Sementara itu, Sekretaris BPH Migas, Patuan Alfons mengungkapkan, Bauran Energi Nasional khususnya migas diprediksi masih akan menjadi tulang punggung energi nasional hingga beberapa tahun mendatang.
Meski presentase energi terbarukan terus meningkat, namun gas masih memiliki peran penting dalam penyediaan energi nasional.
Sejalan dengan industri migas yang terus didorong dan diperlukan, Pemerintah telah menerbitkan Peraturan Presiden (Perpres) Nomor 14 Tahun 2024 tentang Penyelenggaraan Kegiatan Penangkapan dan Penyimpanan Karbon.
Hal ini sejalan dengan komitmen dalam mencapai target emisi nol bersih (net zero emission).
Penangkapan dan penyimpanan karbon (carbon capture storage/CCS) merupakan teknologi inovatif yang memungkinkan emisi karbon dioksida (CO2) dipisahkan dari sumbernya, diangkut, dan disimpan secara permanen di bawah tanah.

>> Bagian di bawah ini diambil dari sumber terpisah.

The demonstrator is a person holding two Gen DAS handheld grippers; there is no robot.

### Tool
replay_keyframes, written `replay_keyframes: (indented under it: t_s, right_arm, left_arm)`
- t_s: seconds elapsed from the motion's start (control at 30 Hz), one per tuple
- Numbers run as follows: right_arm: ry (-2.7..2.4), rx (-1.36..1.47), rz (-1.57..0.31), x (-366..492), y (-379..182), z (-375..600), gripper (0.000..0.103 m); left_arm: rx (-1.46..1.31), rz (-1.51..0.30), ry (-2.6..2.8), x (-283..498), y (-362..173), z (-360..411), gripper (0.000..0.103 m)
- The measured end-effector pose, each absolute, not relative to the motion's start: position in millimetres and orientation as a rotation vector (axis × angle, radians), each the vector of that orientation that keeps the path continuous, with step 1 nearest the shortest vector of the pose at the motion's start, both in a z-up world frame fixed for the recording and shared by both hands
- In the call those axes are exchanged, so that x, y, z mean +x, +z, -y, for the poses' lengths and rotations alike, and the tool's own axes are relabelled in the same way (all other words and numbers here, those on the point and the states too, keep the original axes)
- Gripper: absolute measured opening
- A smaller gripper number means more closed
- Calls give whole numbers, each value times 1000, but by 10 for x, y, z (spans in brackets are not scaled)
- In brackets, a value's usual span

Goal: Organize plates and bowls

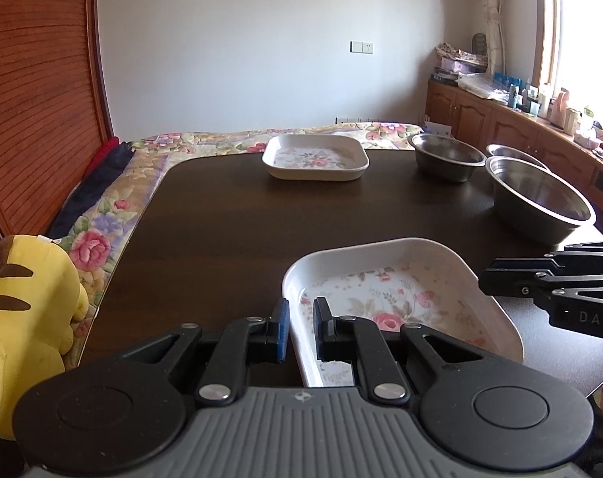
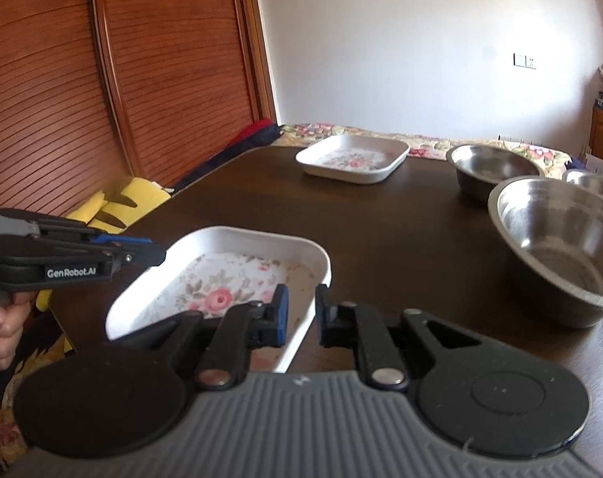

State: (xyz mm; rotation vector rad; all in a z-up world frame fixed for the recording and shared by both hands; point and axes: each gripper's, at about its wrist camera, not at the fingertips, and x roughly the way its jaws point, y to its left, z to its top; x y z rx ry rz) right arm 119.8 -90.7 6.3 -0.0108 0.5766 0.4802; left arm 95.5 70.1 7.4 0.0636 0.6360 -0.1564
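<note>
Both grippers are applied to the near floral dish [image 1: 401,298], a white square dish at the near edge of the dark bench [image 1: 229,207]. The left gripper [image 1: 300,328] straddles the dish's left rim, one pad outside the wall and one inside; the right gripper [image 2: 301,312] straddles the right rim in the same way. On both, the jaws stand narrowly apart around the rim. Whether the pads are pressing the wall or only bracketing it cannot be told, and the dish appears to rest on the bench.

The probable destination is the far floral dish [image 1: 315,157], a matching dish near the far edge of the bench, for stacking. Three steel bowls occupy the right side: the large bowl [image 2: 560,247] nearest, a medium bowl [image 2: 494,171] behind it, and a small bowl [image 2: 592,183] at the far right, partly hidden.

Procedure for the step in hand:
1. Close both jaws fully on the rim before any lift; a smooth wall is likely to slip under a light grip.
2. Raise both sides together so that the dish stays level.
3. Travel left of the large bowl, which stands near the right gripper.
4. Align corners over the far dish, lower until seated, then release.

A yellow plush toy [image 1: 26,318] lies off the left edge, clear of the route.
</note>
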Motion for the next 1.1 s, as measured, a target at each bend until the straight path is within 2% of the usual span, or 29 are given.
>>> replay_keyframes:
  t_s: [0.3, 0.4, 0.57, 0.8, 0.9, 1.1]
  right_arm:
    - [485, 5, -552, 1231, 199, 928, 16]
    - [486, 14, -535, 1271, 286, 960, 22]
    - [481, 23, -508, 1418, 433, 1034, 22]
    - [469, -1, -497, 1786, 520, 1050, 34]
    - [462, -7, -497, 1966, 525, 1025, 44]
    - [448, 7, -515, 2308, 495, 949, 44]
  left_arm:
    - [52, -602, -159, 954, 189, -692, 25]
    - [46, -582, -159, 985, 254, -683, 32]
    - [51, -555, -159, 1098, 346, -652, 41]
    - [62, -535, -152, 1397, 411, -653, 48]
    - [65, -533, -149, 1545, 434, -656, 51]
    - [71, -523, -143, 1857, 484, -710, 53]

Teknologi ini memiliki potensi besar untuk mengurangi emisi CO2 dari berbagai sektor industri, seperti pembangkit listrik, industri berat, dan manufaktur.
"Sekarang pemerintah komitmen kepada Paris Agreement, kita tentu melaksanakan hal-hal yang menuju pada itu. Jadi kalau dibilang transisi energi tentu bagaimana kita tetap memproduksi minyak ini, lalu menjaga agar kita bisa menujuk pada net zero emission di tahun 2060, langkah-langkahnya itu sudah ada," ungkap Patuan.
"Untuk industri migas, menurut saya secara pribadi dengan adanya perpres tentang carbon capture storage dan carbon capture and utilization storage, itu tentu memberikan semangat baru pada kita," pungkasnya.